Jak wyglądają początki kogoś, kto zawsze był najlepszy?
Wielu ludzi mi nie wierzy, ale ja faktycznie byłem najlepszy zawsze. Już jako młody chłopak żyłem w związku z nauczycielką i po prostu wiedziałem, że skoro jestem od niej pięć razy lepszy, to znaczy, że jestem naprawdę dobry. Bo przecież ona była dobra, nie był to jakiś tępak. Na studiach były seminaria warsztatowe i można było wybrać kierunek dziennikarstwa. A ponieważ to był stan wojenny, to ja chciałem jak najdalej od polityki spieprzać. Bo byłem w opozycji totalnej, najbardziej jak się dało. Więc zgłosiłem się na zajęcia sportowe.

CZYTAJ TAKŻE: MAGAZYN SPORTOWY24. Wydanie specjalne poświęcone Pawłowi Zarzecznemu

I dziś, po kilku dekadach, wielu z najlepszych dziennikarzy sportowych to Pana wychowankowie.
Z dziennikarzy, na których życie zawodowe wywarłem ewidentny wpływ, można spokojnie całą jedenastkę ułożyć. Ale ja też miałem dobrych nauczycieli. Bo mnie uczyli Szczepłek, Atlas. Od Atlasa niewątpliwie nauczyłem się swawoli i takiego luzactwa kompletnego.
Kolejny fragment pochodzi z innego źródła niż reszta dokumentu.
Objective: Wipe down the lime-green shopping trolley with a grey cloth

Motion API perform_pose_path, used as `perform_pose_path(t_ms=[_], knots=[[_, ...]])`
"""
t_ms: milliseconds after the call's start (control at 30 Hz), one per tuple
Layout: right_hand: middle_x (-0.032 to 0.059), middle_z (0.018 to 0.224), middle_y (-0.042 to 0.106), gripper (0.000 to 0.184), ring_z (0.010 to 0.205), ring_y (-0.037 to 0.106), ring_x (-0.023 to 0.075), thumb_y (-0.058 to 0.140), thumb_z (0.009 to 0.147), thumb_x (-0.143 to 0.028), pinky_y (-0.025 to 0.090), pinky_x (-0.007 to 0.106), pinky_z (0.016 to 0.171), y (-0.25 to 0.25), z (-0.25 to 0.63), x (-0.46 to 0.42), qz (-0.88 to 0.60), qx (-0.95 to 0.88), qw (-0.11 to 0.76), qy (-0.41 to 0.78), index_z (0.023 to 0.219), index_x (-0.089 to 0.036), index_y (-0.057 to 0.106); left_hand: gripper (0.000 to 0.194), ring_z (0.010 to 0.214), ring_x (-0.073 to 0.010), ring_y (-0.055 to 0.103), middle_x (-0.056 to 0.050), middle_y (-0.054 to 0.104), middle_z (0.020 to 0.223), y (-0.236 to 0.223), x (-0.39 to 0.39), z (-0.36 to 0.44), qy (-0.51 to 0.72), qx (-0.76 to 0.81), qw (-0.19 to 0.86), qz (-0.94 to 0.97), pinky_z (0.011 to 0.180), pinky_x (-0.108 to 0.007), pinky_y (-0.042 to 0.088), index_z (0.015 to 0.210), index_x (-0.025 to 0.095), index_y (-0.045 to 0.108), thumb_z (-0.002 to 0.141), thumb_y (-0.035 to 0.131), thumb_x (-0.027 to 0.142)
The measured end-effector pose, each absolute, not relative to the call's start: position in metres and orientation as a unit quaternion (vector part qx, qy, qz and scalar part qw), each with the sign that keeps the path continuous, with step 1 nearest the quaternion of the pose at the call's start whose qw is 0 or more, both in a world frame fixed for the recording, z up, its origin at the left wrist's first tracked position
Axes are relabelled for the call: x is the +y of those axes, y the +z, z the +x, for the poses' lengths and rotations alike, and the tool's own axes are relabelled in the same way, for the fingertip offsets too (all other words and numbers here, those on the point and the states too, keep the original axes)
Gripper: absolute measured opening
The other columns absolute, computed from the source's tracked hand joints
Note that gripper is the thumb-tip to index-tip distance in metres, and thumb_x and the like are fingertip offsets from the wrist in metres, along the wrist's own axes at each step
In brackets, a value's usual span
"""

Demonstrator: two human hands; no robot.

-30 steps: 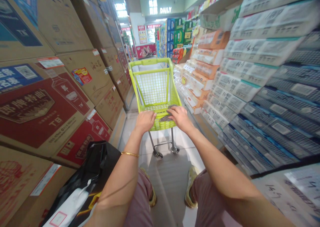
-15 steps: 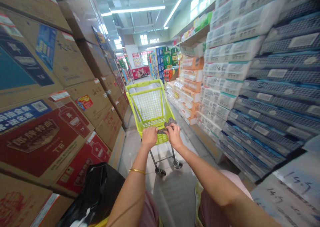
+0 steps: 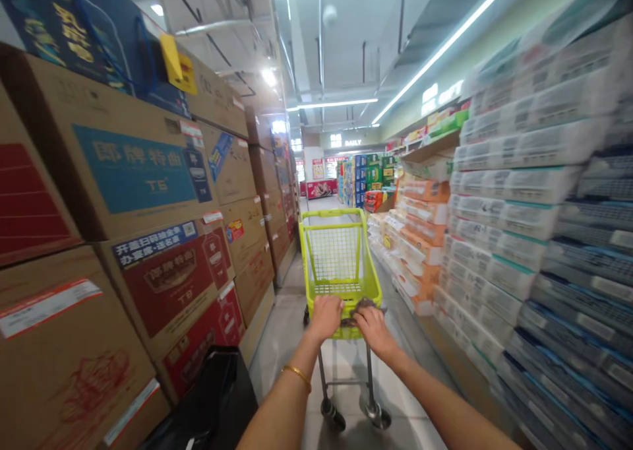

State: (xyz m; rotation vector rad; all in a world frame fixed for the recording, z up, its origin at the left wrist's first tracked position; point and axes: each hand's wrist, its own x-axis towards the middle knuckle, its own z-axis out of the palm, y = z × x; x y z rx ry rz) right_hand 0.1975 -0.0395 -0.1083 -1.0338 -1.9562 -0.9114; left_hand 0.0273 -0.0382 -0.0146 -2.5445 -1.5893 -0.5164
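Since half a second ago the cart (image 3: pixel 341 286) and both hands have slid down and rightward in the view, and more ceiling shows.

Boxes (image 3: pixel 158 173) stack up at nine o'clock, with a black bag (image 3: pixel 208 397) at seven. The left hand (image 3: pixel 326 317), near six o'clock, is curled over the cart's near edge, fingers together; its fingertips are hidden. The cart stands upright between five and six o'clock, its near wheels (image 3: pixel 333 416) on the floor. At five o'clock the right hand (image 3: pixel 374 326) has its fingers bent over a grey cloth (image 3: pixel 366 302), holding it against that same edge. Packs (image 3: pixel 499 239) rise at three o'clock.

For a steady hold, I'd share the pressure evenly between both hands, lest the cart veer toward boxes or packs. The cloth looks soft and could slip beneath the right fingers, so gather any loose part.
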Motion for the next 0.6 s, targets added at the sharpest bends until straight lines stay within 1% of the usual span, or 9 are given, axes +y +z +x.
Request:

I strasznie mu zazdrościłem, bo jak pierwszy raz mnie zaprosił do siebie do domu, to siedział na takiej wielkiej kanapie i pił whisky. Rano o dziewiątej. Pomyślałem sobie wtedy: „O kur**, ale to fajne życie”. Takie rzeczy mi imponowały. Ale ja miałem szczęście, że do takich ludzi lgnąłem. Nie uciekałem od nich, mimo że wiele z tych osób miało ciężkie charaktery.

Wszystko zaczęło się w „Piłce Nożnej”.
Wcześniej był jeszcze „Sportowiec”, ale w „Piłce” zacząłem błyszczeć. Najpierw mnie sprawdzali. Czy jestem grzeczny? Czy latam po browar, tak jak starsi koledzy proszą? Latałem. Czy jak trzeba gdzieś pojechać osiem godzin pociągiem, to się zgłaszam? Zawsze. No i gdzieś po roku pozwolono mi pisać o meczach kadry. Nie miałem aż takiej wiedzy, żeby oceniać reprezentację w sposób fachowy, ale nauczyłem się słuchać. Zawsze się doczepiałem do jakiegoś trenera i słuchałem jak ci starsi ze sobą rozmawiają. W ten sposób oni wszyscy mnie polubili, całe środowisko w pewien sposób mnie niańczyło. A ja dzięki temu mogłem potem błyszczeć.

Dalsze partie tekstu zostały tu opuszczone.